Ardından Kayra Han kişiye şöyle der: Sen kötülük düşündün,bana karşı geldin günahlısın bundan sonra sana uyanlar senin gibi kötü bana uyanlarda pak (temiz) bir kişi olacaktır. Sonrada kişiye erlik adını verdi.Ardından yeryüzünde kuru bir ağaç yetişti Kayra Han bu ağacı dallandırdı yaprak verdi ve bu ağacın 9 dalından 9 millet türesin dedi. Erlik bu 9 milleti istedi ve Kayra Han sert bir şekilde reddetti. Erlik dargın bir şekilde insanların arasına dalar ve onları izler. Onların sadece bir taraftaki ağaçlardan meyve yediğini görünce şöyle dedi:neden bu taraftakilerden yemiyorsunuz? insanlar tanrının o taraftaki ağaçları yasakladığını söylerler. Erlikte bunu fırsat bilerek tanrının onlara yalan söylediğini asıl tatlı meyvelerin o ağaçta olduğunu söyler. Orada ilk iki insan vardır: Törüngey (Doğanay) ve Eje (Ece),Doğanayı ikna eden Erlik yılanın ağzına girer ve meyveden yer.Ardından da onlara yemelerini söyler Ece dayanamaz ve meyvden yer ve Doğanayında ağzına götürür. Bunun üzerine ikisininde tüyleri dökülür (yada çıplak kalırlar) ve utanarak kaçarlar.

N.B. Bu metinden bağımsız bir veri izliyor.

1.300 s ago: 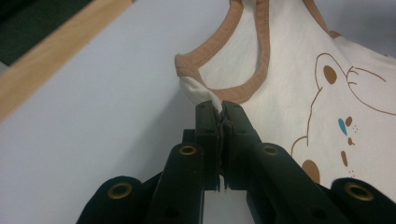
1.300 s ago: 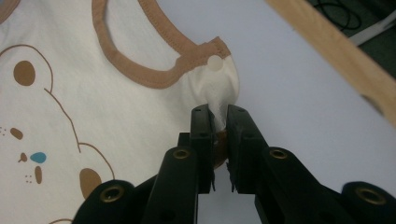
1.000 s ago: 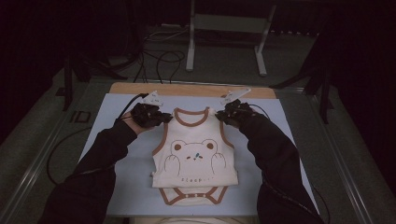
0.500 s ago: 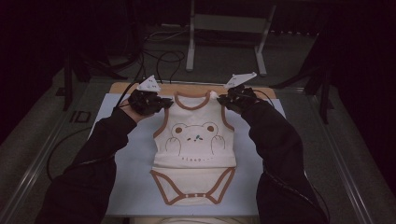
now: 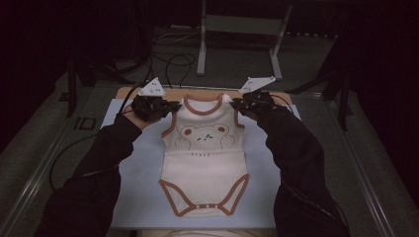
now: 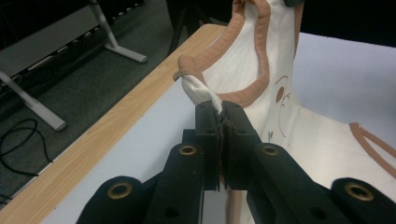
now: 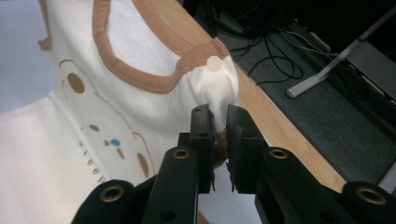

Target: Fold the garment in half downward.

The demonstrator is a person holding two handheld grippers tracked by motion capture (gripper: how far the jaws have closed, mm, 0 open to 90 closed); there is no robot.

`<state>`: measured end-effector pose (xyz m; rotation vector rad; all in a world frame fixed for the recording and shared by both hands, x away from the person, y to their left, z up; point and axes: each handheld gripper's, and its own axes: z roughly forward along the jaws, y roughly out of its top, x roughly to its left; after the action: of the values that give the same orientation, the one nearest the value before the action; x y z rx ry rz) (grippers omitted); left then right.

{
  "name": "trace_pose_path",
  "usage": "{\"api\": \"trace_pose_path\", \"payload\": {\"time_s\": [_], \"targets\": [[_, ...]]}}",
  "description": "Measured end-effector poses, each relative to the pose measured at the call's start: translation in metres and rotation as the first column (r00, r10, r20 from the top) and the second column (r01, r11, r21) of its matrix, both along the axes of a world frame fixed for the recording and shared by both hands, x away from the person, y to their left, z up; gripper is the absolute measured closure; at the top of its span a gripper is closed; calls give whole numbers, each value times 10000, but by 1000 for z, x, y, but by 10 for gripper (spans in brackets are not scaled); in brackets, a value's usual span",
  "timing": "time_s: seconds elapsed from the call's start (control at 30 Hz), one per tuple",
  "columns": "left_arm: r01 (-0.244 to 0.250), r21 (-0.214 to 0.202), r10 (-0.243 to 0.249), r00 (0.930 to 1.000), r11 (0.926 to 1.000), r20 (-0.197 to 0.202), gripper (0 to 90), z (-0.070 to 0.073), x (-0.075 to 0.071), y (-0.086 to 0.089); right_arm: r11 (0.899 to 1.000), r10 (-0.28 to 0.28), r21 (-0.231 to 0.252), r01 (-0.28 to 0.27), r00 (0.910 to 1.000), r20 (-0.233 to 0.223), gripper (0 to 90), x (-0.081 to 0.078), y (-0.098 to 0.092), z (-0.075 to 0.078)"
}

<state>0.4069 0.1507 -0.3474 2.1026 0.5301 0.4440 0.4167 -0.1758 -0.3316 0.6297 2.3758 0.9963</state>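
Scene: While a person is working at a table (image 5: 197,93) under dim light, a baby bodysuit (image 5: 205,163) is lying front-up on a pale blue mat (image 5: 133,197), its neck toward the far wooden edge.
Left gripper: The left gripper (image 6: 221,114) is clenching the shoulder tab of the bodysuit, the cloth bunching white between its jaws just beside the brown trim.
Right gripper: The right gripper (image 7: 218,122) is pinching the other shoulder, next to a small white snap (image 7: 214,63).
Bodysuit: The two shoulders are rising off the mat while the crotch end, with its brown binding, is resting flat near the person's side.
Done so far: Both shoulders are gripped and the garment is looking spread, smooth and square to the mat.
Left to do: Judging by this, the folding or laying-out proper is not yet begun; no fold is showing in the body or the lower flap.
Surroundings: Cables (image 5: 170,61) and a metal stand (image 5: 237,29) are sitting on the floor beyond the table.
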Motion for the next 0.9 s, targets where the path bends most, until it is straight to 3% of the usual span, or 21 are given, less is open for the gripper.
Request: {"api": "trace_pose_path", "payload": {"time_s": [0.23,0.6,0.67,0.9], "targets": [[183,25,-183,9998,9998,-79,865,-12,-11,-1,9998,195,-84,-196,9998,-72,815,-15,1,-15],[450,-191,-452,9989,9988,-118,865,-19,-25,-1,9995,282,140,-281,9996,-76,816,-33,-7,-25],[476,-176,-478,9988,9987,-131,866,-20,-28,-2,9986,357,386,-351,9993,-133,815,-39,-9,-27],[665,-144,-667,9977,9977,-142,866,-23,-37,-2,9975,584,405,-580,9983,-92,815,-54,-12,-32]]}}
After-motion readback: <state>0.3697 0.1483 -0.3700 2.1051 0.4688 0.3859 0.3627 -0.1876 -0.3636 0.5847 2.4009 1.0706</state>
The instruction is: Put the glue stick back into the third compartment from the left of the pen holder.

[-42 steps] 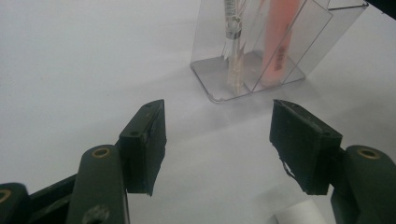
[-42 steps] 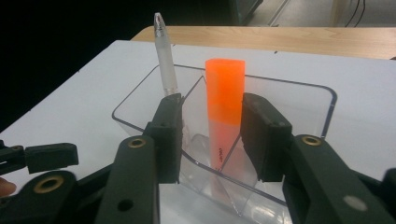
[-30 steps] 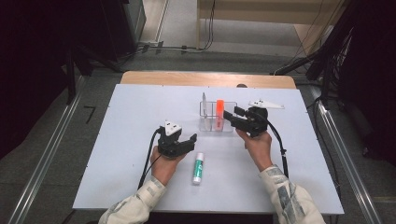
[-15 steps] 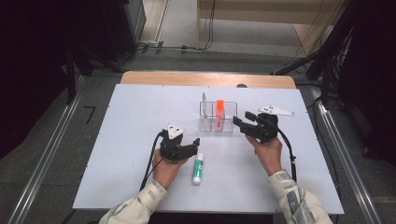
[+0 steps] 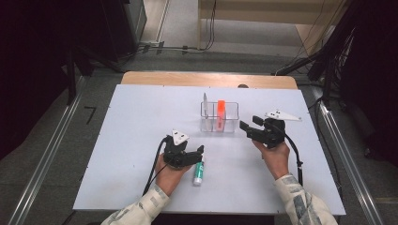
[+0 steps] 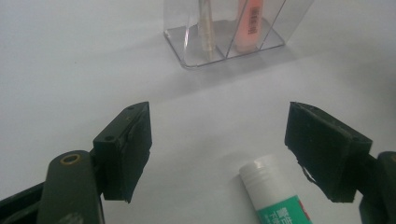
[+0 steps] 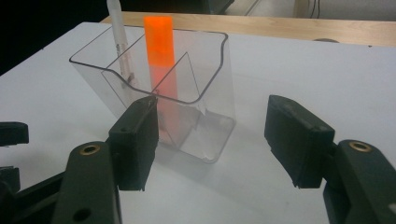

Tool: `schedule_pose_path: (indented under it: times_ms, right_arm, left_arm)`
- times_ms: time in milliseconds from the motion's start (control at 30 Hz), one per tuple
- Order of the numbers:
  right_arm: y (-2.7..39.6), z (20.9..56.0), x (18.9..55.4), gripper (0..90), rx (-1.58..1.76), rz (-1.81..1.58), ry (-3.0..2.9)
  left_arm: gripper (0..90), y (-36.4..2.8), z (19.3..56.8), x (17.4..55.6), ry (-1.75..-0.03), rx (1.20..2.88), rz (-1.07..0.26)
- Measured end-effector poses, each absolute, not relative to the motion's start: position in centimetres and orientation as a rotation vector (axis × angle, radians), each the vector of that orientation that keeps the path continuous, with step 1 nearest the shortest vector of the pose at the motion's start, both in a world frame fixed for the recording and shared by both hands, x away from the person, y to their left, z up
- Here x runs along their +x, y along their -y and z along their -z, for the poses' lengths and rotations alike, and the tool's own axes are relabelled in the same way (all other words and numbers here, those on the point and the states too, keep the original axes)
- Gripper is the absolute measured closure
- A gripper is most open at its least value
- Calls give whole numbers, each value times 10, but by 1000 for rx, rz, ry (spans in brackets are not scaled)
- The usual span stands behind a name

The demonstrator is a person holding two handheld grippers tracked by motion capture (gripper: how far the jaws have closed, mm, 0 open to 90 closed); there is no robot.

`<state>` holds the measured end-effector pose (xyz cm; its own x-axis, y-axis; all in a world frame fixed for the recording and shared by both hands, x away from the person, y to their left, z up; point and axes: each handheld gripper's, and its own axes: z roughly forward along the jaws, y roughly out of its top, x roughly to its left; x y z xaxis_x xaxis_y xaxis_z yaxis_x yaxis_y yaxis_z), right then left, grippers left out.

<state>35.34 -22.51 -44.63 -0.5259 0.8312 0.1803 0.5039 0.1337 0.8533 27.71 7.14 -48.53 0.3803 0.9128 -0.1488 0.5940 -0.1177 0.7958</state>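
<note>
Fingers of the left gripper [image 5: 199, 151] gape over the glue stick [image 5: 198, 172]; right gripper [image 5: 245, 129], seemingly level, gapes empty beside the clear holder [image 5: 230, 123].

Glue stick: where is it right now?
In the high view the glue stick lies flat on the white table, just right of the left gripper and nearer the person than the clear organizer. In the left gripper view its white cap sits between the open jaws, untouched.

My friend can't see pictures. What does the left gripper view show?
Two open black jaws of the left gripper reach over a white table, with a glue stick lying between them. Behind stands a clear holder with a pen and an orange marker.
</note>
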Motion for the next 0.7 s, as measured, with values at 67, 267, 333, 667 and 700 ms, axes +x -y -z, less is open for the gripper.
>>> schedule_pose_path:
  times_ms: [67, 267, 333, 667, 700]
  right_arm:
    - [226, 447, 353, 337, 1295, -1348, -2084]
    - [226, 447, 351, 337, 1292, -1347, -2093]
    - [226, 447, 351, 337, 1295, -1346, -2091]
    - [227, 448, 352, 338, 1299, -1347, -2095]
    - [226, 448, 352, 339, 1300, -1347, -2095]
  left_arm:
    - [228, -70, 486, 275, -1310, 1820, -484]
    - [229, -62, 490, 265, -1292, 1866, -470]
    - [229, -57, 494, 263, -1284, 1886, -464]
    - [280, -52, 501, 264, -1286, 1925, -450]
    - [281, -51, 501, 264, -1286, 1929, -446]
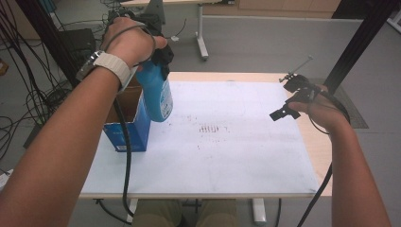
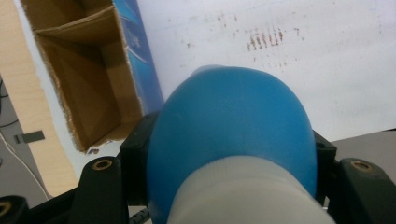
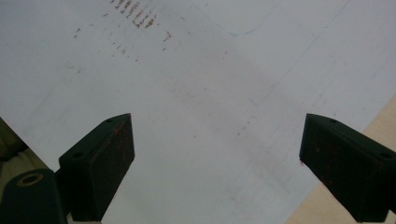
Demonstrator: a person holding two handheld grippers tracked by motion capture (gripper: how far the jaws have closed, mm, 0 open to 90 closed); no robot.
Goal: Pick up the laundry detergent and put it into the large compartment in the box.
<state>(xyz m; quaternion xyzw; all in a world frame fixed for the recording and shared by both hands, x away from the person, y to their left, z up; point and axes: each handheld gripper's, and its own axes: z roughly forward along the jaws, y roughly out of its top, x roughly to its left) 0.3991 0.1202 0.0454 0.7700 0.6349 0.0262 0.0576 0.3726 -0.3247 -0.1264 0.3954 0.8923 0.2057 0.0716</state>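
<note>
A blue plastic bottle (image 1: 157, 94) with a white neck (image 2: 247, 196) hangs in the air, base down, over the right edge of an open blue cardboard box (image 1: 128, 124). My left gripper (image 1: 159, 57) is shut on the bottle's upper part, its black fingers (image 2: 135, 151) pressing on both sides. In the left gripper view the box's brown inside (image 2: 79, 79) looks empty. My right gripper (image 1: 289, 97) hovers open above the right side of the white sheet (image 1: 227, 142), with its fingertips (image 3: 109, 154) wide apart and nothing between them.
The white sheet covers most of a light wooden table (image 1: 318, 146) and bears faint reddish-brown marks (image 1: 212, 128) near its middle. Black cables (image 1: 125, 156) trail from both grippers. Beyond the table lie a grey floor, cable bundles at the left and another table's legs (image 1: 202, 45).
</note>
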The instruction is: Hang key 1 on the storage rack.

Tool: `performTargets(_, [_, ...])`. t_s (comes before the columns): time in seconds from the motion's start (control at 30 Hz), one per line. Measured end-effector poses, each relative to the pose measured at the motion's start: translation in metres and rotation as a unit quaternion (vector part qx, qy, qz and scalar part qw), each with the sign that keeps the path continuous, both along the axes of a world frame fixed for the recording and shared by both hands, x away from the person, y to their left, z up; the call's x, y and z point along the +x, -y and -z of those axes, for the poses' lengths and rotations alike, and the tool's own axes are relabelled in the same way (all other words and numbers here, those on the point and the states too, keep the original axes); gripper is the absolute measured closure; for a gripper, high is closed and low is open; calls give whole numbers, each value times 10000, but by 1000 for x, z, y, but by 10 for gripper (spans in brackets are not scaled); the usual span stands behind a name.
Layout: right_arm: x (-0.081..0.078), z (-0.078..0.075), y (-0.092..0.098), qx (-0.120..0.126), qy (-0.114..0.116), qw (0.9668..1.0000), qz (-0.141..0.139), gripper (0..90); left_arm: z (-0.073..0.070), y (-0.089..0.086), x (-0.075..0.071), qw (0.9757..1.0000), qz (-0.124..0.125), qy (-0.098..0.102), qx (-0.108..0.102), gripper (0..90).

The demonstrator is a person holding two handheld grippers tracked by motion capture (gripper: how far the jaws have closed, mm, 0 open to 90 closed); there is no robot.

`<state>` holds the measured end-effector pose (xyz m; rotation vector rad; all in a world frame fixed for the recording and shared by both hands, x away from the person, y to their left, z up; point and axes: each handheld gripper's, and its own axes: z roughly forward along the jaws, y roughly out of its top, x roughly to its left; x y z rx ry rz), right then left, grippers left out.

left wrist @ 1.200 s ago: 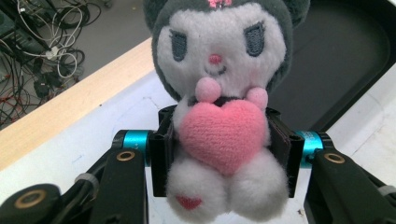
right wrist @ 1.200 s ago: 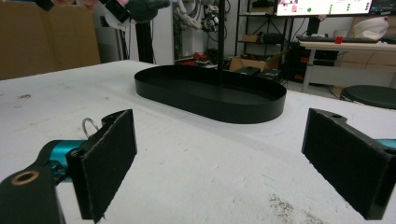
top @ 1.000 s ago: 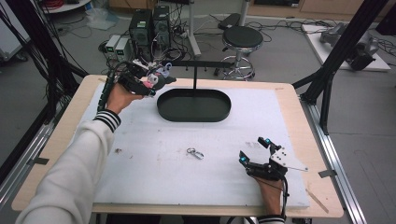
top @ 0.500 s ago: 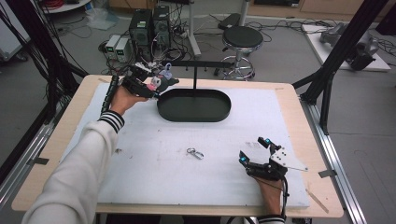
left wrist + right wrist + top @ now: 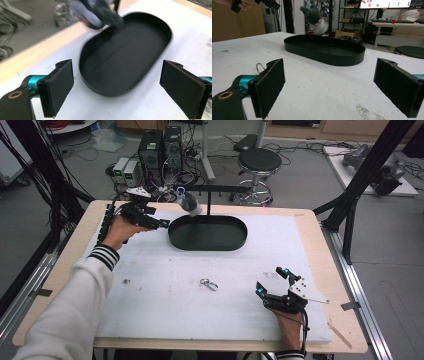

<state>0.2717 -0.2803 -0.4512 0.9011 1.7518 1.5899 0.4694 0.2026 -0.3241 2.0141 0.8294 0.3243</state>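
Observation:
A small grey and white plush toy [image 5: 189, 202] hangs by the left end of the black crossbar [image 5: 220, 187] over the black oval tray [image 5: 207, 247]. It looks blurred in the left gripper view [image 5: 100, 12] and shows far off in the right gripper view [image 5: 315, 16]. My left gripper [image 5: 161, 223] sits just left of the tray [image 5: 100, 90]; its jaws have just been opening and stand open [image 5: 120, 87] with nothing between them. My right gripper [image 5: 271, 281] rests open near the front right of the white mat, aimed at the tray [image 5: 324, 56], its jaws [image 5: 332, 87] bare.
A small metal key clasp [image 5: 209, 284] lies on the white mat [image 5: 150, 310] between the hands, also beside my right gripper's left jaw [image 5: 259, 66]. A thin black post [image 5: 208, 205] rises from the tray's back edge. Behind the table stand computers and a stool.
The left gripper let go of the plush toy and pulled back left and toward the table; its jaws opened. The toy now hangs free by the bar. The right gripper stayed put.

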Motion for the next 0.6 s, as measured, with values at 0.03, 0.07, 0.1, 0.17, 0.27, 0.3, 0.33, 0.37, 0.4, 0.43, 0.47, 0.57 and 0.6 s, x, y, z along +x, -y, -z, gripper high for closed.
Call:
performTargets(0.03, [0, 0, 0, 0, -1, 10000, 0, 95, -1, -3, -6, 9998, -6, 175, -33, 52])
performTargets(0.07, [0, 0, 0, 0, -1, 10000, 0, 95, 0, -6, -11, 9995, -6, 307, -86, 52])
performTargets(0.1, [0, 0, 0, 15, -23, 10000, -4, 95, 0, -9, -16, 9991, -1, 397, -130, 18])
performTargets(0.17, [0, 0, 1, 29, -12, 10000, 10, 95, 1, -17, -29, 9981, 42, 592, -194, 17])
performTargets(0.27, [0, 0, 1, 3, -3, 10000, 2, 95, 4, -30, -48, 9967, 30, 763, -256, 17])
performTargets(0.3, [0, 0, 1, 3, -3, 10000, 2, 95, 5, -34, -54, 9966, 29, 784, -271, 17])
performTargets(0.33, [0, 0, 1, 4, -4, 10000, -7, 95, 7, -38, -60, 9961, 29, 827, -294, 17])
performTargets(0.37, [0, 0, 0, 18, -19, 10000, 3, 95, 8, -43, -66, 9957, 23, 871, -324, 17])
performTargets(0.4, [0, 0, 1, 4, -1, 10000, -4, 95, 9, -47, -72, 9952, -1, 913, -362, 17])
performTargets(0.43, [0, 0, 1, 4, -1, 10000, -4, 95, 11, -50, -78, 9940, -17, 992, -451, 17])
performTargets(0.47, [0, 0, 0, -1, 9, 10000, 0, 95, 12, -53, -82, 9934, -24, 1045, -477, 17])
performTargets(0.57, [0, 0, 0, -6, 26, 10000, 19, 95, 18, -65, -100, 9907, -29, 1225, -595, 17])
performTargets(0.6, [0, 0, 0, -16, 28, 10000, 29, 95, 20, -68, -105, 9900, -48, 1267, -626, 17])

Bu olay üzerine Kayra Han öfkelenir ve ilk cezayı yılana verir ve lanetli bir hayvan kılar. (Bugün bile yılanın kötü bir hayvan olduğuna ilişkin birçok atasözü bu olaydan gelir) Daha sonra Eceye döner ve sen de bundan sonra çocuk doğuracaksın ve acısını tadacaksın der. Son olarak Doğanaya döner ve sende çocuk yetiştireceksin der bundan sonra ben yaratmayacağım siz türeyeceksiniz der. Bu çiftin 9 oğlu ve 9 kızı olur bütün insanlıkta bu çiften türerler. Ve son olarak olayı inşa eden Erlik Hana,Kayra Han sorar benim insanlarımı neden yoldan çıkardın? Erlikte sen istediğimde onları bana vermemiştin bende onları senden çaldım bundan sonra da neyin varsa çalacağım diyerek yine hata yapar ve büyüklenir. Kayra Handa artık onun cezasını verir ve ışıktan yoksun olan yedi kat yerin dibine gönderir. Bugün hala kullanılan utançtan yedi kat yerin dibine girdim sözü buradan gelir. En son olarakta türeyecek olan 9 millete ceza verir ve kendi yemeğini kendilerinin elde etmelerini ceza olarak verir. Ayrıca Kayra Han bundan sonra insanlıkla konuşmayacağını oğlu Gök Oğulu göndereceğini söyler.
Erlik yerin yedi kat altından Gök Oğul ile irtibata geçer ve Kayra Hanla görüşmek istediğini söyler. Gök Oğul babasına bunu söylediğinde aldırış etme o da 60 yıl yalvarır Erlikle konuşması için.Kayra Han en sonunda yaptıkların vazgeçmesi şartıyla yanına kabul edeceğini söyler ve Erlikte kabul eder. Ve Erlik yine ihanete düşerek gökleri kendi imparatorluğuna katar ve yeryüzündeki insanlara zulmeder. Erlike başkaldırıp başaramayan Ulu kişi Kayra Hanın yardımıyla savaşı kazanır ve gökleri darmadağın eder. Böylece yeryüzünün şekli değişir ve önceden dümdüz olan yeryüzü bundan sonra kayalıklı bir hale dönüşür. Erlik yeniden yerin yedi kat dibine sürüldü ve son bir dilek olarak Kayra Handan ölmüş kişilerin ruhlarını istedi Kayra Han razı gelmedi. Son olarak Kayra Han yardımcı ruhları (yani bir nevi melekleri) dünyaya iyiliği göstermek ve kötülükten uzak tutmak için gönderdi.Ve destan burada biter. Destandan anlayacağınız üzere Kayra Han yaratıcı,Erlik Han bir nevi islam dinindeki şeytan,Doğanay ve Ejede ilk insanlardır. Ayrıca çok önemli bir noktada Göktanrı ile Kayra Han aynı varlıktır.